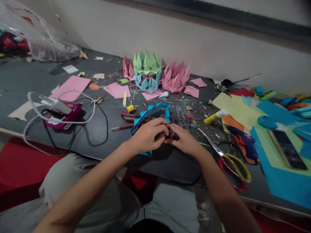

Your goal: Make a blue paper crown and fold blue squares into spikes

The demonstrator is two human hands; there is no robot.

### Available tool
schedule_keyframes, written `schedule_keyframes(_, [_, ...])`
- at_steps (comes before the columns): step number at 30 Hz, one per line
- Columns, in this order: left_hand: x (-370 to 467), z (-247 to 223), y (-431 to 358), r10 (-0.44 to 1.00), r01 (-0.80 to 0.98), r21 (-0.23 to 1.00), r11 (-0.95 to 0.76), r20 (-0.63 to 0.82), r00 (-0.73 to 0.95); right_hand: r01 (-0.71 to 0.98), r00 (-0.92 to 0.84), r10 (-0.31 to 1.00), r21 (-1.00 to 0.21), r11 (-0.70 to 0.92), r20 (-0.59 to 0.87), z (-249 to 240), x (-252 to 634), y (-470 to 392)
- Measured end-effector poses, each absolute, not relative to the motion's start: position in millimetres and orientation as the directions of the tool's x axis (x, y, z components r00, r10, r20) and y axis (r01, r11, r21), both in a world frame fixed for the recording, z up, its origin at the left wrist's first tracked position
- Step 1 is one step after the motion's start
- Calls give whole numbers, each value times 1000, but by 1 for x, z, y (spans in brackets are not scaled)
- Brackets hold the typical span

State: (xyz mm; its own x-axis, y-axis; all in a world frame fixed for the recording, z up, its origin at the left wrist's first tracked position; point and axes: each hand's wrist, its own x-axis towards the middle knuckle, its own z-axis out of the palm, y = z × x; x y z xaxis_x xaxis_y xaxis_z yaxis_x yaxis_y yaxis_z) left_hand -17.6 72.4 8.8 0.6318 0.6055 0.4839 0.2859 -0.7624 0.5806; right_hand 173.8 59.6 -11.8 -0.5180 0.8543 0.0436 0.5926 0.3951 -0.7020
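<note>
Over the table's front part, a blue folded-paper ring with a zigzag edge shows behind and below my hands. My left hand curls its fingers at the near side of the ring, covering much of it. Close against it, my right hand pinches with thumb and fingers at the same spot. The part of the paper between the fingertips is mostly hidden and dark. Just behind the left hand lie a red-and-black box cutter and a reddish pen.
Pink, green and light-blue paper crowns stand by the wall. To the right are scissors, a glue stick, a blue glue gun, a phone and coloured paper. A purple device with looping cords sits left.
</note>
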Motion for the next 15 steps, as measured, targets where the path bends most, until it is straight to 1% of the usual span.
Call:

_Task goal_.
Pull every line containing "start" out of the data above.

_Output_.
- Measured end-effector poses, each absolute, not relative to the motion's start: position in millimetres and orientation as the directions of the tool's x axis (x, y, z components r00, r10, r20) and y axis (r01, r11, r21), both in a world frame fixed for the recording, z up, its origin at the left wrist's first tracked position
- Step 1 is one step after the motion's start

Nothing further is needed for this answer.